In the Complicated domain, an issue is not straightforward to identify and resolve, but there is still a clear relationship between cause and effect,. Hence, there should still be a recordable and repeatable resolution. Rather than being a matter of simple categorization, analysis is required (Sense, Analyze, Respond).
If we can assume that the ability of an individual to perform this analysis improves with knowledge and experience, there is a good case for adopting something akin to the “Dispatch Swarm” described above, pairing experienced agents with less experienced agents to ensure that skills propagate. Capturing detailed knowledge information for issues occurring for the first time ensures further organisational learning, and faster response the next time the same combination of cause and effect occurs.
For issues falling into the Complex domain (Probe, Sense, Respond), solutions are emergent rather than predetermined. Solving these issues requires experimentation and iteration. Multiple points of data may need to be collected, some of which may subsequently be discarded.
As a result, complex issues are very well suited to a Swarming approach — much more than to the “traditional” tiered support model. While the latter relies on reassignments between fixed teams with single roles, swarming makes the “team” dynamic, enabling it to shape to the current state of the investigation, even dividing for a time to enable parallel investigations.
This example shows a swarming exercise led by an issue owner acting as Swarm Lead, aided by an assistant.
After initial fact-finding, the swarm expands slightly to bring in people who can build hypotheses as to what is causing the issue. This enables two separate investigative routes to be taken in parallel, with the swarm dividing into sub-groups (the presence of the assistant allows the Lead’s group to maintain dialogue with the other subgroup).
After eliminating non-productive theories, and discarding swarm members who are no longer needed, a final swarm lineup converges to enable resolving actions to be applied. Further iterations might occur after this point.
Support organisations confronted with the Chaotic domain need to seek to transform the situation from chaos to complexity, but the biggest priority is to stop the bleeding. One of the most important roles for the leader is to establish order.
A chaotic situation may require a Swarm leader to establish several different sub-Swarms, focused both on dealing with the acute situation, and discovery of sufficient information to move the issue to the complex domain, such as in this example:
It feels self-evident that Swarming is a good match to the principles of Cynefin. In particular, it offers an approach which aligns much better to the non-deterministic Cynefin domains, Complex and Chaotic. These domains describe situations which shift, and which require adaptive and iterative approaches to which a rigid, siloed assignment model does not readily adapt.
Cynefin’s framework arguably also reveals clear opportunities for continuous organisational improvement, through the enhancement of Swarming techniques, and the honing of their delivery, according to Cynefin’s practices and transitions. For example, an improvement-focused organisation might seek to:
- Streamline responses to Obvious issues through checklists and self-service.
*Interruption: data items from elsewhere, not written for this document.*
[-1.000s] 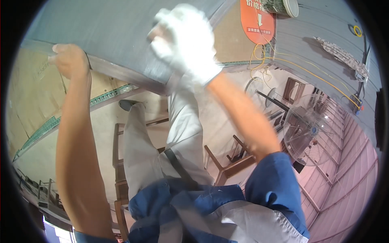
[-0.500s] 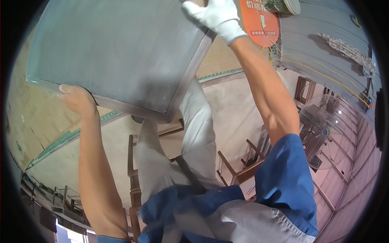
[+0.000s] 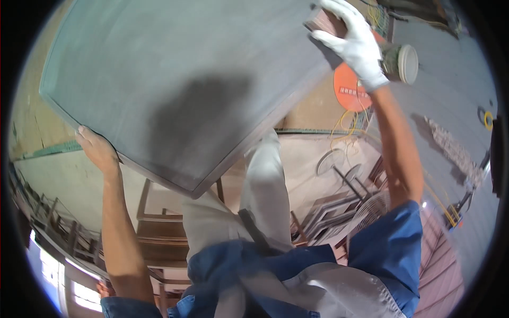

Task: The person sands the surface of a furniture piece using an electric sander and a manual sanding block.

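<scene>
A large grey wooden panel (image 3: pixel 127 69) with a raised, darker rim fills the upper left, its near corner pointing toward me. My bare left hand (image 3: pixel 99 150) grips the panel's left edge, thumb on the rim and most of its fingers hidden underneath. My right hand (image 3: pixel 358 45), in a white glove, is closed round a small reddish-brown block (image 3: pixel 324 21) that looks like a sanding block. That block is at the panel's right edge; whether it touches the surface I cannot tell. A dark shadow falls across the panel's near part.
Under the panel is a worn tan worktop (image 3: pixel 310 114) with a green edge. An orange sign (image 3: pixel 350 90), a white-rimmed bucket (image 3: pixel 407 64) and yellow cords lie to the right. A wire fan guard (image 3: pixel 371 212) and wooden frames stand below right; more wooden furniture (image 3: pixel 161 233) is below left.
My right hand has moved right, and the block in it now shows. The panel has turned and sits further right in view; my left hand still grips its edge. The whole view has shifted.
</scene>
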Demonstrator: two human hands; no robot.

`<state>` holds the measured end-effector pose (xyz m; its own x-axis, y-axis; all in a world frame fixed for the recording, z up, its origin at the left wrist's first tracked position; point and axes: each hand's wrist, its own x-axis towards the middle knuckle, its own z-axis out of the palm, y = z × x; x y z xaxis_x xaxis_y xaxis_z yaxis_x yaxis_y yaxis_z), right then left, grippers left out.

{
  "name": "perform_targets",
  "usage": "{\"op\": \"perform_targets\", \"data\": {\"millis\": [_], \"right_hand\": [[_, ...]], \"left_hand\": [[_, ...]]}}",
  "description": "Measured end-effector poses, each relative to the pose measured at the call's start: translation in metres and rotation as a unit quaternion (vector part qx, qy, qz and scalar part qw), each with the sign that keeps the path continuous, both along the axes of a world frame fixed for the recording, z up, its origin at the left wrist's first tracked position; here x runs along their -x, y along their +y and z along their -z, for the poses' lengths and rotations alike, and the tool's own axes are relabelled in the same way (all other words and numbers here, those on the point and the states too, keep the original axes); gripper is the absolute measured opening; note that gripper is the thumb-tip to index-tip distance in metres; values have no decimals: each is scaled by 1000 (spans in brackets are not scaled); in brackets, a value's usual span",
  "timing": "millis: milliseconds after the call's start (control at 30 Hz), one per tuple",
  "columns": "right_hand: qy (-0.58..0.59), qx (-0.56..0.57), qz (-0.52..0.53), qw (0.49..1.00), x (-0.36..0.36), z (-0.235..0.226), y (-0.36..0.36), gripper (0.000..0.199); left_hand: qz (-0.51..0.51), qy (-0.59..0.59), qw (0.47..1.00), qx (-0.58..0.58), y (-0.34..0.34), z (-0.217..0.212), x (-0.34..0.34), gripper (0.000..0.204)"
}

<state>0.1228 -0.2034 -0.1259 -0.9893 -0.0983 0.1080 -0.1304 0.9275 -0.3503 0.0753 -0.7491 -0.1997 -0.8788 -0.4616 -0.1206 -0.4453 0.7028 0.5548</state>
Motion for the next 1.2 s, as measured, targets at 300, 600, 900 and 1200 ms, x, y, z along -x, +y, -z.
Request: {"op": "perform_targets", "data": {"millis": [300,600,900,1200], "right_hand": [[-162,68,-405,897,-61,-4,-199,32],[-36,64,-367,927,-102,-2,-238,37],[-23,27,-316,948,-124,-3,-277,38],[-59,39,-285,956,-128,-13,-295,36]], "left_hand": [[85,52,994,52,-32,32,-23,59],[-1,15,969,-245,47,8,-142,65],[-53,47,943,-326,60,25,-129,68],[-11,64,943,-327,50,21,-134,66]]}}
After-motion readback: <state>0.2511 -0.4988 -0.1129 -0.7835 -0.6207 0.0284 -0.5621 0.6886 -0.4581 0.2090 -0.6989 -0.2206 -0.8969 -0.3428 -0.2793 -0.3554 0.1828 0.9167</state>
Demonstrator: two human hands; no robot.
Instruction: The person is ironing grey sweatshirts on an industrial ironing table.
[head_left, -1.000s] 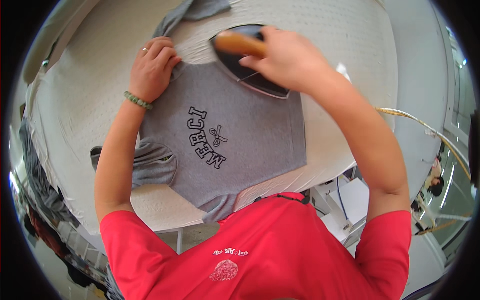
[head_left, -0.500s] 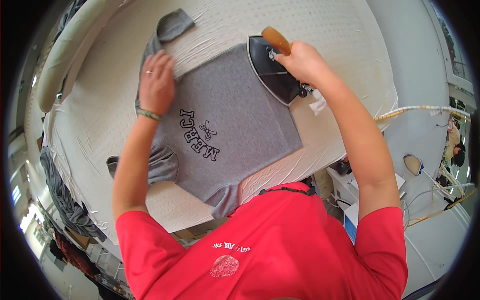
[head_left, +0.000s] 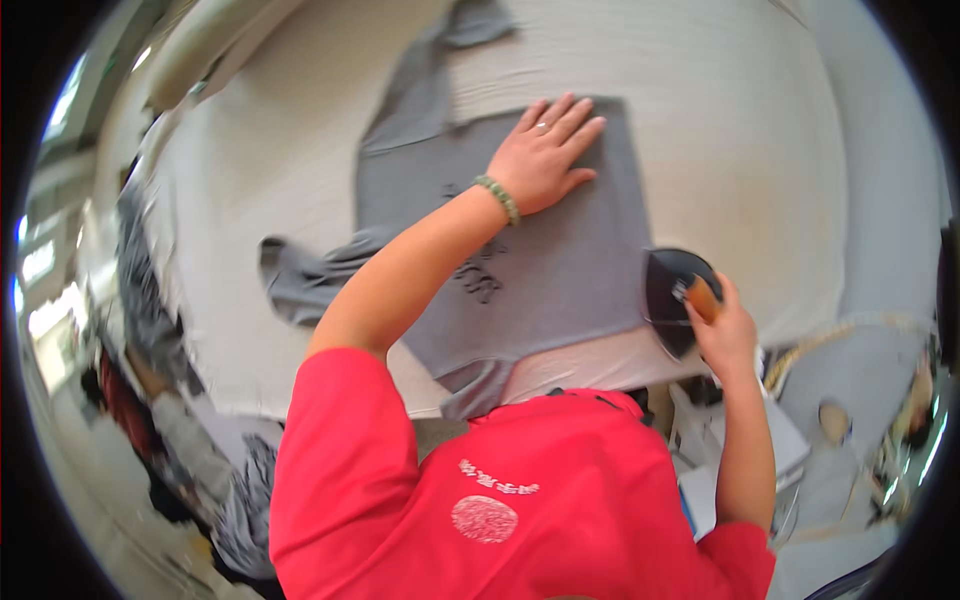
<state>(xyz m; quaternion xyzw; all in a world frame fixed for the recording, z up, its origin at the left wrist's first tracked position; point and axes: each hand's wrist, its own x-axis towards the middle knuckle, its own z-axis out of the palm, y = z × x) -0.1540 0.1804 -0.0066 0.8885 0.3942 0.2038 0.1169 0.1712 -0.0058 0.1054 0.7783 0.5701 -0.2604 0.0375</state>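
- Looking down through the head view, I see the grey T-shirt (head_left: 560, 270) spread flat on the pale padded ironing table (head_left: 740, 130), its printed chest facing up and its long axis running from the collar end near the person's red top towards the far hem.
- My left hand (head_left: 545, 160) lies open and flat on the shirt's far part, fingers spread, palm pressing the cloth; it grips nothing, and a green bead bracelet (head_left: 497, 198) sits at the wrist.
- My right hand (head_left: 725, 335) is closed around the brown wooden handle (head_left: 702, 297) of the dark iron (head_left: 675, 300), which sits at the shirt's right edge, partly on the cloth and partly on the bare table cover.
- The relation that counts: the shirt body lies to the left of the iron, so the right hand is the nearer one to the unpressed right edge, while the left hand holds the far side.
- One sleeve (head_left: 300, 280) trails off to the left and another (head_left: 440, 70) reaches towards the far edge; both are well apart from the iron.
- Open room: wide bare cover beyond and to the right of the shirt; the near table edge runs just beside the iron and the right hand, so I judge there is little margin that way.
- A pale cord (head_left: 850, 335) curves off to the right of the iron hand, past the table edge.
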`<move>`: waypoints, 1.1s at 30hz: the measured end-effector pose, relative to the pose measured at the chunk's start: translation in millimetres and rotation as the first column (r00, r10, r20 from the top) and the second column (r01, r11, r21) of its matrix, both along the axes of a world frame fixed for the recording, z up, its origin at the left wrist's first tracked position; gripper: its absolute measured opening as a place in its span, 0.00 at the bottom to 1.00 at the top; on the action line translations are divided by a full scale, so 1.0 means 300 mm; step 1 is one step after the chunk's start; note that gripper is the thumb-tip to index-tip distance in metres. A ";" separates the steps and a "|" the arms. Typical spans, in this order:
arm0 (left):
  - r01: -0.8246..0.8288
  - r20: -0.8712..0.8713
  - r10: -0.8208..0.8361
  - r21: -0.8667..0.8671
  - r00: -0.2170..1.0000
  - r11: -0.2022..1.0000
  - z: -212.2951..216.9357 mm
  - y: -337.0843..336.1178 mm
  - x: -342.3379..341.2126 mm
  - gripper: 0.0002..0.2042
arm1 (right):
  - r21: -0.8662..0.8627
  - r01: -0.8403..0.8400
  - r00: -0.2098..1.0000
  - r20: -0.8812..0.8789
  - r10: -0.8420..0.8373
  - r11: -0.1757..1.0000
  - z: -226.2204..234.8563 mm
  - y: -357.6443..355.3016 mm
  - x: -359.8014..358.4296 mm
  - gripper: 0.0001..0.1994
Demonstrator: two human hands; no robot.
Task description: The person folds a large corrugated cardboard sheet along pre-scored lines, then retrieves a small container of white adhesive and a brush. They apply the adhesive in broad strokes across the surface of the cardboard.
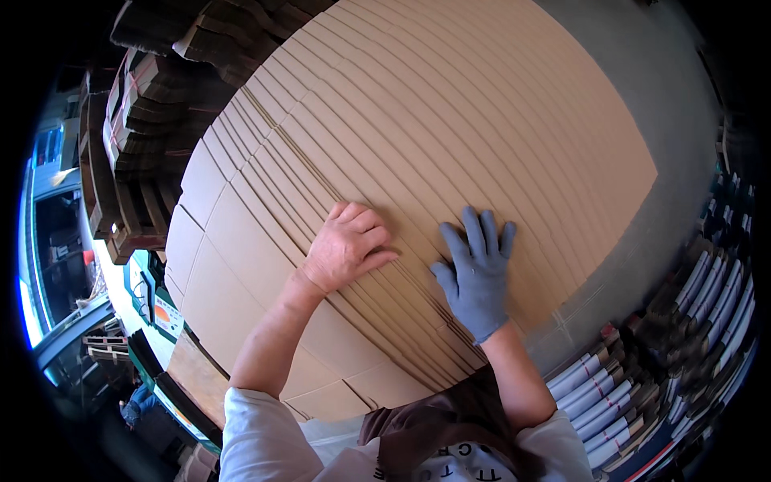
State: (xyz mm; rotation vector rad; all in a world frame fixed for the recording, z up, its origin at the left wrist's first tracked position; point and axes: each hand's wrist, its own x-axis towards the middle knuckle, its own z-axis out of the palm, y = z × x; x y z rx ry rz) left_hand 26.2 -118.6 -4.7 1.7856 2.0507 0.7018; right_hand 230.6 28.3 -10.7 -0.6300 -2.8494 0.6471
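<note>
A wide fan of overlapping brown cardboard sheets point(434, 120) spreads in front of me, their edges forming long slanting ridges. My left hand point(346, 247) is bare and rests on the sheets left of centre. Its fingers curl in at a sheet's edge and its thumb points right; the fingertips are partly hidden. My right hand point(475, 273), in a grey glove, lies flat on the sheets further right with its fingers spread. Gaps between the sheet edges look wider along a line running up and left from my left hand.
Bundled cardboard stacks point(148, 112) stand at the far left on a wooden pallet point(132, 229). Rows of folded white and brown bundles point(598, 394) lie at the lower right. Grey floor point(679, 104) borders the fan's right side. A green-and-white box point(157, 301) stands at the left.
</note>
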 end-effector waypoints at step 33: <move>-0.021 -0.027 0.021 0.014 0.999 1.000 0.000 -0.015 0.024 0.12 | -0.012 0.015 1.000 -0.020 -0.015 1.000 0.005 -0.064 -0.025 0.30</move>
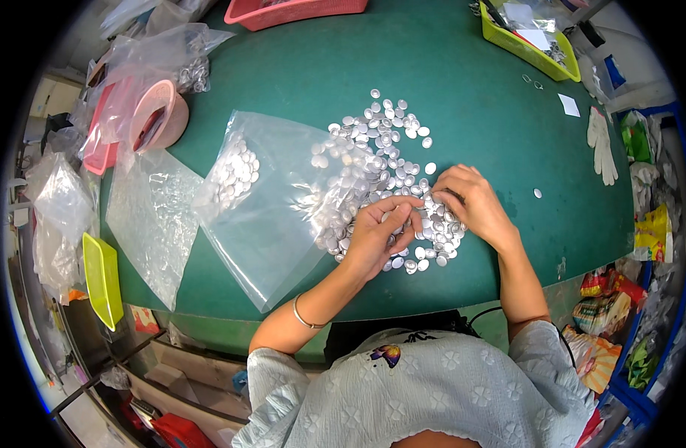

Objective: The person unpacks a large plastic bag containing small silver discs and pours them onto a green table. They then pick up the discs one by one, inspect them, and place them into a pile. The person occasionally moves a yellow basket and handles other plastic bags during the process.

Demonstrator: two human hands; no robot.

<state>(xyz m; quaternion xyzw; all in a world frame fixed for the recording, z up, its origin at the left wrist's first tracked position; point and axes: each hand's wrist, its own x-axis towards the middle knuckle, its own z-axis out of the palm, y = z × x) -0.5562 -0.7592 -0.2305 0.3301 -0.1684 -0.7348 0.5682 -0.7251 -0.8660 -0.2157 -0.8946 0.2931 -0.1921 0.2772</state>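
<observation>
A spread heap of small silvery oval metal pieces (pixel 391 157) lies on the green table, many showing a hollow or rimmed side. Over the heap's left part lies a clear plastic bag (pixel 272 246), with a cluster of the same pieces (pixel 237 175) showing at its left end. My left hand (pixel 384 231) is closed over the near part of the heap, thumb and fingertips pinched together. Close by on the right, my right hand (pixel 470 201) is bent down with its fingertips together at the heap. Whatever lies between the fingertips is too small to make out.
Another clear bag (pixel 153 224) lies flat at left, near a pink bucket (pixel 171 119) and a yellow-green tray (pixel 103 280). A pink basket (pixel 294 11) and a yellow-green basket (pixel 529 48) stand at the back. A white glove (pixel 601 145) rests at right; one loose oval (pixel 538 193) sits apart.
</observation>
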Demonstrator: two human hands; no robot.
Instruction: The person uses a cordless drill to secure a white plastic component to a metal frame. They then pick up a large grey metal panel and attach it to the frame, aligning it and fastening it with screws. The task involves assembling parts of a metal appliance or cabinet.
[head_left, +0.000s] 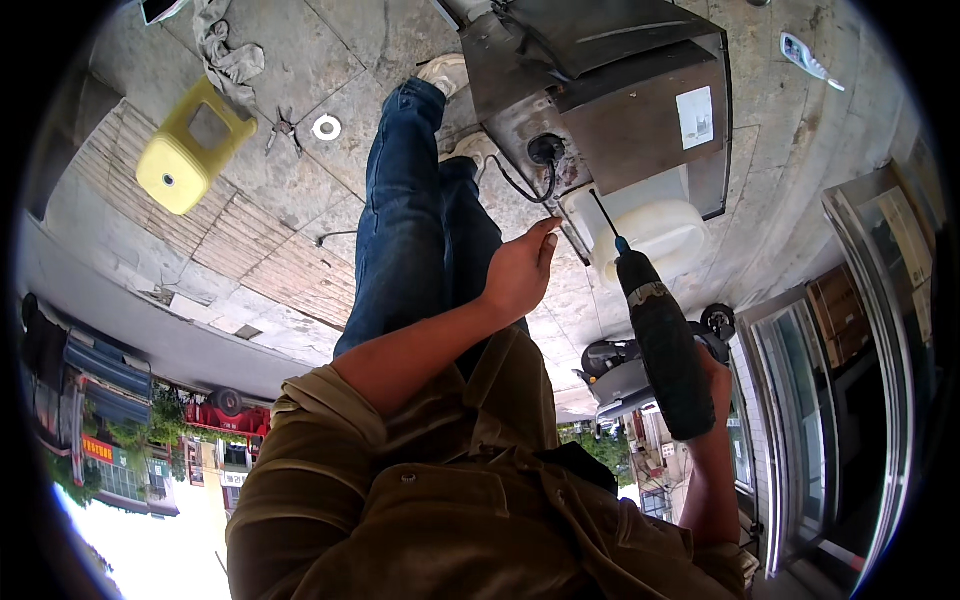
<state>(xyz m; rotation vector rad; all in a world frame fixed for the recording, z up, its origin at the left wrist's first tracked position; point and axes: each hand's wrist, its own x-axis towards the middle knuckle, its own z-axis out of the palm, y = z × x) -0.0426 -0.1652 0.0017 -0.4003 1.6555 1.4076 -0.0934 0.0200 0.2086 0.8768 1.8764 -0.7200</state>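
Observation:
My right hand (716, 378) is wrapped round a dark cordless drill (660, 330). The drill's long thin bit points up towards the near edge of a large dark metal appliance casing (635, 115). Left of the drill is my left hand (520, 268), thumb and fingertips drawn together beside the casing's near corner. Whatever lies between those fingertips is too small to make out. A black round fitting with a cord (545, 150) sits on the casing's side, the cord looping down close to my left hand. Below the casing is a whitish plastic stool (655, 235), partly hidden.
On the paved ground to the left are a yellow plastic stool (185, 160), pliers (284, 130), a white tape roll (326, 127) and a grey rag (232, 60). A white-and-blue object (808, 60) lies far right. Glass-and-metal doors (790, 400) stand along the right. A scooter (620, 370) is parked behind the drill.

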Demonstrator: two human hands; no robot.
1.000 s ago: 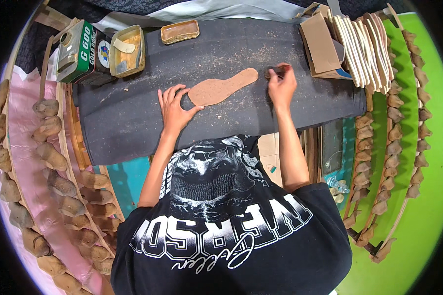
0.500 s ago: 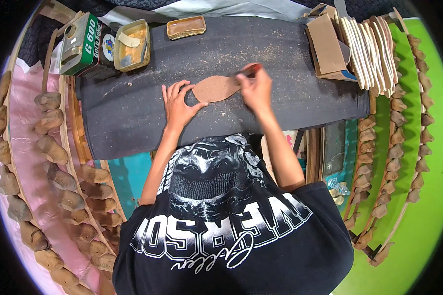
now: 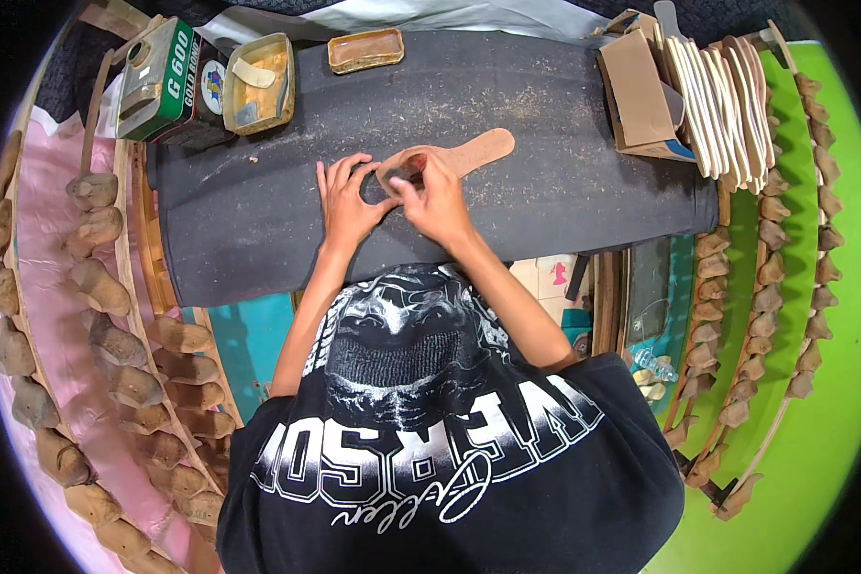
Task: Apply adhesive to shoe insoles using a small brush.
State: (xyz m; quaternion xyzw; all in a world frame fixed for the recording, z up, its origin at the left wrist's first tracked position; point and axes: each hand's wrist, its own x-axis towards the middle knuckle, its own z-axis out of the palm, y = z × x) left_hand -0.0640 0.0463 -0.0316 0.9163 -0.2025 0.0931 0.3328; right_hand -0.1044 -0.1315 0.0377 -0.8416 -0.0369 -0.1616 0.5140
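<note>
A tan shoe insole (image 3: 488, 147) lies flat on the dark cloth, its narrow end pointing up to the right. My left hand (image 3: 347, 203) frames the wide end, thumb and forefinger curved against its edges and holding it down. Over that same end, my right hand (image 3: 437, 203) is closed on a small brush-like tool (image 3: 410, 170) with a reddish body and a dark part. Motion smears the tool, so its exact kind is unclear. My right hand and the tool hide part of the insole's wide end.
Pale dust dots the dark-covered table (image 3: 287, 230). A green metal can (image 3: 158, 81), a cut-open container (image 3: 260, 86) and a shallow tray (image 3: 365, 51) line the far left. Far right, a cardboard box (image 3: 636, 100) stands beside stacked soles (image 3: 722, 105). Racks of wooden shoe lasts (image 3: 100, 287) flank both sides.
My right hand has swept left with the tool, from the insole's narrow end to its wide end, uncovering the narrow end. My left hand stays in place.
</note>
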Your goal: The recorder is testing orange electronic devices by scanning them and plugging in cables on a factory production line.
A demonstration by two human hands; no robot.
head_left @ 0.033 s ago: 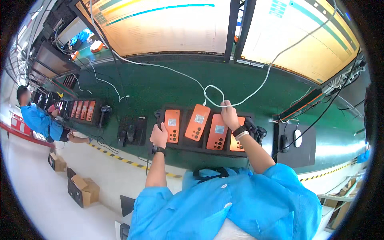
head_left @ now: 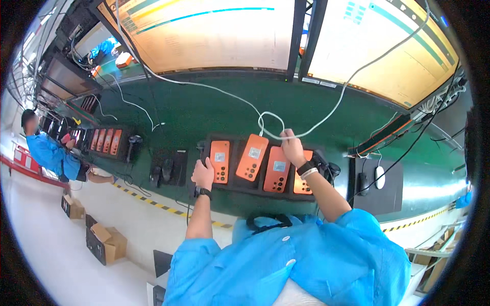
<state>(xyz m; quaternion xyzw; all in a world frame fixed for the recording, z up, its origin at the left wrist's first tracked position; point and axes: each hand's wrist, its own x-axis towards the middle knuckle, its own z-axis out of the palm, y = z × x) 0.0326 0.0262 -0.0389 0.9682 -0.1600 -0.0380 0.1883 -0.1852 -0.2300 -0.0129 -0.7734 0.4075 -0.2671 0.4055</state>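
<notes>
A dark tray [head_left: 234, 190] on the green bench holds several orange phones, backs up with camera rings and white labels. The tilted second phone [head_left: 252, 157] has a white cable [head_left: 230, 93] plugged into its far end. At the tray's far edge my right hand [head_left: 293, 149] is closed, pinching that cable beyond its loop; behind it the rightmost phone [head_left: 302, 186] is partly hidden. My left hand [head_left: 203, 174] is curled in a fist by the tray's left edge, beside the leftmost phone [head_left: 220, 161]. What it grips is hidden; a dark rounded thing shows just above it.
Two lit monitors [head_left: 214, 38] line the back of the bench. A black scanner [head_left: 331, 169] sits right of the tray. Farther right are a black mouse [head_left: 363, 182] and a white round pad [head_left: 380, 176]. At left, a co-worker [head_left: 51, 150] stands near another phone tray [head_left: 121, 148].
The cable loop near my right hand has drawn in slightly. Both hands and the phones are otherwise in almost the same places.
</notes>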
- Actively set up the team rotation process for Complicated issue responses to ensure the best possible knowledge sharing and development of subject matter expertise.
- Measure the outcomes of different sub-swarms in the probing practices for Complex issues, to drive continually better investigation and teaming decisions.
Cynefin is well thought out, and continues to develop as it gains interest in the DevOps community. For enterprise support, Swarming seems to be a very credible way to deliver it.